I'm using the GATK UnifiedGenotyper for calling variants in my exome sequences and for my total pipeline am basically following the Broad's recommended "best practices" as well as the recommended details for exome analysis pipeline that have been posted here and over on SeqAnswers. Looking at some of my variants I am finding some of the Genotype calls a little odd. For instance some variants called as homozygous where there were nearly equal numbers of reads for both the reference and alternative allele and the DP read depth number looks like most of the total reads were kept. (ie. 158 Ref, 123 Alt, DP of 250). Looking at the Phred-Scaled likelihoods the Homozygous alt is of course 0 and heterozygous is at 15, so there is considerable ambiguity of the call going by the likelihoods. I am just wondering if anyone has insight in cases like this why it is likely to have favoured the homozygous alt call.

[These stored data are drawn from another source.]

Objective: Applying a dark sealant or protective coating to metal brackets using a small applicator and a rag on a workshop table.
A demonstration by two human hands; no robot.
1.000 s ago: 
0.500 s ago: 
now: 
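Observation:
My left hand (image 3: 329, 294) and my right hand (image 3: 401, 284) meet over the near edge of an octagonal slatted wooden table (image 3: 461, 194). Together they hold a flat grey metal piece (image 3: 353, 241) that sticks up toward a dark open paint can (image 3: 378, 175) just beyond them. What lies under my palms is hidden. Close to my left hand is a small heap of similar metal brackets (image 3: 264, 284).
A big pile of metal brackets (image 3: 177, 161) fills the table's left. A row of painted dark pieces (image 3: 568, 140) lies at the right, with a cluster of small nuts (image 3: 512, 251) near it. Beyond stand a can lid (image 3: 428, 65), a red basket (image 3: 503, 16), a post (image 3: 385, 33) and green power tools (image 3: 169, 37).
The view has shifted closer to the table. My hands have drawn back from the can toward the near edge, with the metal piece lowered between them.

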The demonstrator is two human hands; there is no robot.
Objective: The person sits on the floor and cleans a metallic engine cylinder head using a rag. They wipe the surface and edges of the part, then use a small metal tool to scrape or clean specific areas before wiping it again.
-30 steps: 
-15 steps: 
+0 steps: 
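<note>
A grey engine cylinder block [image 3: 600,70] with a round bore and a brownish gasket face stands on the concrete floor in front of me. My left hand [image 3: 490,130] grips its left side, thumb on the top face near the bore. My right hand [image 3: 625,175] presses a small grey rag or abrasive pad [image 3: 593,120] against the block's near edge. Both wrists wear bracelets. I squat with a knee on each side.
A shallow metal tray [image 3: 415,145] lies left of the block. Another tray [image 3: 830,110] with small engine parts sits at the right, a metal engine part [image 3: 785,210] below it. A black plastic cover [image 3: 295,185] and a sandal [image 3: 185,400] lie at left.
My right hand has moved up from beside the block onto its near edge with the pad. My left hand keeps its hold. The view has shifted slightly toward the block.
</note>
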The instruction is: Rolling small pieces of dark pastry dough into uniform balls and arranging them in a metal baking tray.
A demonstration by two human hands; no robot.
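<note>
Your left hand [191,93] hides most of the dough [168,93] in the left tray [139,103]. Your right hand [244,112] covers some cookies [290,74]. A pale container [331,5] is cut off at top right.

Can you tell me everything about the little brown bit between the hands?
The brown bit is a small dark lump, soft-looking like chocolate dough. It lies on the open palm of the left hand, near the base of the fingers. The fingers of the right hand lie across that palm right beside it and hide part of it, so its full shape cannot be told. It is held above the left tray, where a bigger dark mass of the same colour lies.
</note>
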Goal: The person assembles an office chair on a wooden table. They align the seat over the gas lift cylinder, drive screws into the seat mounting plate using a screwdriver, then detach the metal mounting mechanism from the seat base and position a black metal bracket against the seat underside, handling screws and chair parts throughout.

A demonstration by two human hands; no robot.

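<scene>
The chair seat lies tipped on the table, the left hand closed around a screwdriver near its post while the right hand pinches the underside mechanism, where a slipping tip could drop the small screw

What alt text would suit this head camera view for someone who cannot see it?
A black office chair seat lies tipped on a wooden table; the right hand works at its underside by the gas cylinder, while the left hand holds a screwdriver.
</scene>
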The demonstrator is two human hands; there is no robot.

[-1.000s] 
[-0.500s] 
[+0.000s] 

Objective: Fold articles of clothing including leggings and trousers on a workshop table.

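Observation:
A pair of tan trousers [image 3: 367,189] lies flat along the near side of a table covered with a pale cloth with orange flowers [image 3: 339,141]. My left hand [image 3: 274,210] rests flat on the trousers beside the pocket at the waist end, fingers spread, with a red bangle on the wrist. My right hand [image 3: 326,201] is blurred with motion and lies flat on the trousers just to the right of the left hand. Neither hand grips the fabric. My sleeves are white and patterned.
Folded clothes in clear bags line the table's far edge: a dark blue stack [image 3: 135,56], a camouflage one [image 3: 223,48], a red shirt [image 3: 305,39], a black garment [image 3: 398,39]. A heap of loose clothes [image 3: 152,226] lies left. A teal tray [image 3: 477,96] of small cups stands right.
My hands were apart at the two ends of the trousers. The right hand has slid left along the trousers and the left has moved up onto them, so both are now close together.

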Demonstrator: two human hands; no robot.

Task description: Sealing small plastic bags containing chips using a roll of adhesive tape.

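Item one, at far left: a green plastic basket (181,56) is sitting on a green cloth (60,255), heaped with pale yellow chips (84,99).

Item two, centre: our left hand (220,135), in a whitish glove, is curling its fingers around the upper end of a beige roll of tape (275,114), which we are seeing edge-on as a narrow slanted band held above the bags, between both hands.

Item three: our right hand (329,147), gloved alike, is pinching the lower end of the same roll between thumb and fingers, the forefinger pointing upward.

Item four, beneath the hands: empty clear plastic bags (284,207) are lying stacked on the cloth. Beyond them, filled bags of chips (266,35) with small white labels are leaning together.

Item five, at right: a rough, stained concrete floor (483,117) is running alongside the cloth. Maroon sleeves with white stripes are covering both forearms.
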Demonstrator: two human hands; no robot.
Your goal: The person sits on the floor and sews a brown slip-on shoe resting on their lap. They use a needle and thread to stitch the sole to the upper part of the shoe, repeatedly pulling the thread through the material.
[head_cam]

It isn't that the SNP isn't called, the SNP is called, it just seems as if the Likelihoods for the genotypes aren't splitting the way I would expect. I am guessing it is a combination of base quality/mapping quality; however in both cases neither was below a threshold for filtering. Only about 20 reads total were filtered, and there aren't a high number of alternate alleles or spanning deletions.
My best guess would be base quality with a very slight bias towards reference alleles. You can see in the Phred-scaled likelihoods that there is quite a bit of uncertainty with a nearly equal split between the homo and heterozygous call.